What to work on: Once you find the line containing "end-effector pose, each" in the data below, copy it and each following line exactly, up to and including the line containing "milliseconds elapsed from", and nothing else.

--- Data records Enclosed Below ---

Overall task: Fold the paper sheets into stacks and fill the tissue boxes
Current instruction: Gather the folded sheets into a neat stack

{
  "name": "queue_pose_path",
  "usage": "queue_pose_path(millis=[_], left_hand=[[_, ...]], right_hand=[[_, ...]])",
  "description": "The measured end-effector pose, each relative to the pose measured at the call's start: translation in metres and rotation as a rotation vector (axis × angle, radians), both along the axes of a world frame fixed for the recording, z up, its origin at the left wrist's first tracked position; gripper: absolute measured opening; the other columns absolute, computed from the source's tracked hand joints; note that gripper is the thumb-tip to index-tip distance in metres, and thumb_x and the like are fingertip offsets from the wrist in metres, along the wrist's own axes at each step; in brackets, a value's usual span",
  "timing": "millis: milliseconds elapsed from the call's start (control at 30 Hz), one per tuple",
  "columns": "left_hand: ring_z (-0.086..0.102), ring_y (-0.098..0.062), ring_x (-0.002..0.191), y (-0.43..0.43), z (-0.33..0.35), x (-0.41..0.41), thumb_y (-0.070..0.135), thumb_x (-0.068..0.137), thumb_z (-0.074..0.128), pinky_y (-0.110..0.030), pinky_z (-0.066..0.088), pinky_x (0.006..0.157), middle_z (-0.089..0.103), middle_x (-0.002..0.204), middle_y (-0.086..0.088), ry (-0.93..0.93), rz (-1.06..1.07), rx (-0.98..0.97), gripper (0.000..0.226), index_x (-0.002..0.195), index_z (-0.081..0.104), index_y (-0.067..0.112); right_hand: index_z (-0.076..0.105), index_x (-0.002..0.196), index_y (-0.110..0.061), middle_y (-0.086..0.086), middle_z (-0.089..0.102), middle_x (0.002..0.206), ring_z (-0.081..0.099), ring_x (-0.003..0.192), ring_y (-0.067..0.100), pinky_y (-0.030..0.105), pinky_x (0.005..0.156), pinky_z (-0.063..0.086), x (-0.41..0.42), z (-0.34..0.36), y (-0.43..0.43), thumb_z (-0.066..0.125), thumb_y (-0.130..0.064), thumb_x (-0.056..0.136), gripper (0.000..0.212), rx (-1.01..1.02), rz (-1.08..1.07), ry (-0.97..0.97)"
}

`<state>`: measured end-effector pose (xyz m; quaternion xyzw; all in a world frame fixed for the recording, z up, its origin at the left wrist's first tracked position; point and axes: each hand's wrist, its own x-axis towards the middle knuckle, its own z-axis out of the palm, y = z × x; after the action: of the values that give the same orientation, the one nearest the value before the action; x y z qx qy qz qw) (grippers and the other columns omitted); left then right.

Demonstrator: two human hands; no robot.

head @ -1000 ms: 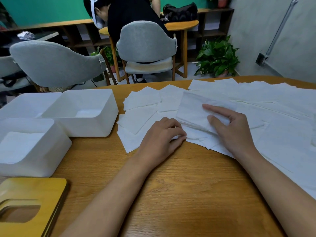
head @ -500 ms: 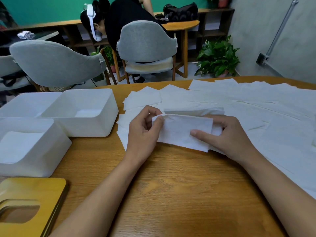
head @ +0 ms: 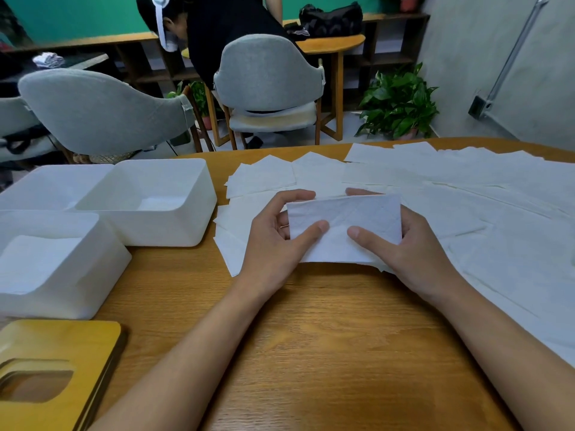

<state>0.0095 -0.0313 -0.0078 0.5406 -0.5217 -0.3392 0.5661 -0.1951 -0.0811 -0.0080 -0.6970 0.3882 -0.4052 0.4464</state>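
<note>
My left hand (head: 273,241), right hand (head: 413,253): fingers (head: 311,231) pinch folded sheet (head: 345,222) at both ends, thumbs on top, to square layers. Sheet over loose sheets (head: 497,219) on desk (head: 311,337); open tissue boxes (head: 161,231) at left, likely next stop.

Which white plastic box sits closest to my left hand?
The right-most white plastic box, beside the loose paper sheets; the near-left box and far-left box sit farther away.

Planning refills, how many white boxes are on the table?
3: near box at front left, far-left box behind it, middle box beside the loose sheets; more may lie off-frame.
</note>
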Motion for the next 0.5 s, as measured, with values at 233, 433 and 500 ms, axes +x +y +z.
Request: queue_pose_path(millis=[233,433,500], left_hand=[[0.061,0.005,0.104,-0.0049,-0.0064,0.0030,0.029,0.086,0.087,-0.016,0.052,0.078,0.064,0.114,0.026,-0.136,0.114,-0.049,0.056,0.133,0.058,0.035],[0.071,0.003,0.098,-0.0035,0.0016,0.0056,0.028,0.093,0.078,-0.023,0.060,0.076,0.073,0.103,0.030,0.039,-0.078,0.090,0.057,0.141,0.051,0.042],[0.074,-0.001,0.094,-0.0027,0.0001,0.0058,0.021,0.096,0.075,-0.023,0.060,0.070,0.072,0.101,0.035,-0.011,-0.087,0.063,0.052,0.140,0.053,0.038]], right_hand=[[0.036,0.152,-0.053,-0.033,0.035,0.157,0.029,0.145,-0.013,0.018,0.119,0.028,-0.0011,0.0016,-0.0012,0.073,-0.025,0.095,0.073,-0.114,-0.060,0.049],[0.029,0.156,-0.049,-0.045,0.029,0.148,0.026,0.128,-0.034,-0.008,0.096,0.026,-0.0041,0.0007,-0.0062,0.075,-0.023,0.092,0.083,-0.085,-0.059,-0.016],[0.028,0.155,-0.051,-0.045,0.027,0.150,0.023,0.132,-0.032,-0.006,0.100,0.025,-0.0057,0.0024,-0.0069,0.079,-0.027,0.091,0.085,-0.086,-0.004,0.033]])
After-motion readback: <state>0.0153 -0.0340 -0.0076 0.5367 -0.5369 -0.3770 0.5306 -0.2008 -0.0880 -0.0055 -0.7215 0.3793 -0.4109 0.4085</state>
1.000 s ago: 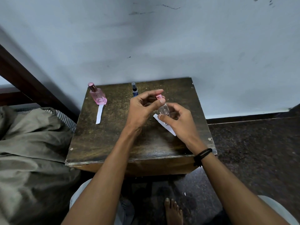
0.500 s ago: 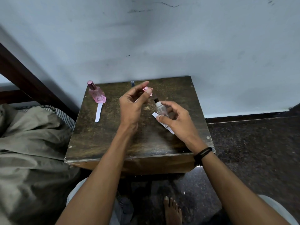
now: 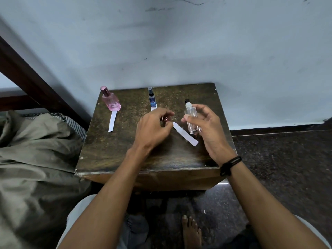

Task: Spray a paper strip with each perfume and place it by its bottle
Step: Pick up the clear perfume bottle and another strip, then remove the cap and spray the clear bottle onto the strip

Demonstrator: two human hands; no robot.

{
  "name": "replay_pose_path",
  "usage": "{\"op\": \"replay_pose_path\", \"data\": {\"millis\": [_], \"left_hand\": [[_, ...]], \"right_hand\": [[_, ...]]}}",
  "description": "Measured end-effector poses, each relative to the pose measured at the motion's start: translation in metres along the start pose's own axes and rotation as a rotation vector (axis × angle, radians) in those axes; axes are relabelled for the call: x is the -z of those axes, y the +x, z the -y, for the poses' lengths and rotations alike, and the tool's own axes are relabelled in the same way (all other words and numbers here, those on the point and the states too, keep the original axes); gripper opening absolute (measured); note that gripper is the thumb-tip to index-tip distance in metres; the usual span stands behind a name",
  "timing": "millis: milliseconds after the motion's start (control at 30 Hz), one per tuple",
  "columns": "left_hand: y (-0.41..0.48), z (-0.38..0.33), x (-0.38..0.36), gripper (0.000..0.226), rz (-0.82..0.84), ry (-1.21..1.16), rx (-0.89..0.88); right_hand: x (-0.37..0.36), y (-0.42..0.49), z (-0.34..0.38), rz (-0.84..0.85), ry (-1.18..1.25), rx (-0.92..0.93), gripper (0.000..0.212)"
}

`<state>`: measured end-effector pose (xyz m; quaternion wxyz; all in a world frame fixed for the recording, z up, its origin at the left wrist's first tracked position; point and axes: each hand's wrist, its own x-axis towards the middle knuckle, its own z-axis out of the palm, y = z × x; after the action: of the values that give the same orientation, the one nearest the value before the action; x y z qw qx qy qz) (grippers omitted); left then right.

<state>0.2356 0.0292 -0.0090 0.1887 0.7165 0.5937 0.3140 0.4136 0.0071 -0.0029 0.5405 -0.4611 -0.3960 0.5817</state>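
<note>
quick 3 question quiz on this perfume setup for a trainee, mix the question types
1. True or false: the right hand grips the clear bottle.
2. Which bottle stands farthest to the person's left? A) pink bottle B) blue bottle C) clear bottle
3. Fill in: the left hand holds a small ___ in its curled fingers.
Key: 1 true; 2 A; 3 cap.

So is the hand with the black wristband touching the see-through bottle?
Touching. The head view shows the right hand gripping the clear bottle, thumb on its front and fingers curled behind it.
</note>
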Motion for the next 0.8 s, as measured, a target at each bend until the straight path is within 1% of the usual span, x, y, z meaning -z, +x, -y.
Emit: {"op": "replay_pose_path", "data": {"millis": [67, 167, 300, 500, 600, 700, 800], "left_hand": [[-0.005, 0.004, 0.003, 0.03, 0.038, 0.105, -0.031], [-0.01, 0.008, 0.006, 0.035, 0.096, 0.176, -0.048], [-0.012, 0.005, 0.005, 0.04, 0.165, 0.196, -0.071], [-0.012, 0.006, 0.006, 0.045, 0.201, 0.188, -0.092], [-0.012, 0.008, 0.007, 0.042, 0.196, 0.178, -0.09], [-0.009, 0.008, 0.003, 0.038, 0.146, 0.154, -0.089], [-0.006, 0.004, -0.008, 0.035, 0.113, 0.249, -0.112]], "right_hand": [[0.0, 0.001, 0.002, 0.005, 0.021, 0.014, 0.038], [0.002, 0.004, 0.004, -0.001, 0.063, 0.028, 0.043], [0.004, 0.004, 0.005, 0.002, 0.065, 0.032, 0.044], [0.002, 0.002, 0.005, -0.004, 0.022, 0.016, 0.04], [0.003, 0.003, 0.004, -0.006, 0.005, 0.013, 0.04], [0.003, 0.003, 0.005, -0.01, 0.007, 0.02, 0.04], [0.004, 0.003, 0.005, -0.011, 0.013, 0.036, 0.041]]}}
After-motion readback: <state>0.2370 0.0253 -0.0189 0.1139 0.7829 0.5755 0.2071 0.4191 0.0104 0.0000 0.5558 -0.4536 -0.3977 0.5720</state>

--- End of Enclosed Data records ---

Response:
  "description": "The measured end-effector pose, each relative to the pose measured at the call's start: translation in metres and rotation as a rotation vector (axis × angle, radians), both along the axes of a world frame fixed for the recording, z up, its origin at the left wrist's first tracked position; gripper: absolute measured opening; the other columns absolute, computed from the source's tracked hand joints; note that gripper is the thumb-tip to index-tip distance in metres, and thumb_x and the like are fingertip offsets from the wrist in metres, along the wrist's own axes at each step; in brackets, a value's usual span",
  "timing": "millis: milliseconds elapsed from the call's start (control at 30 Hz), one per tuple",

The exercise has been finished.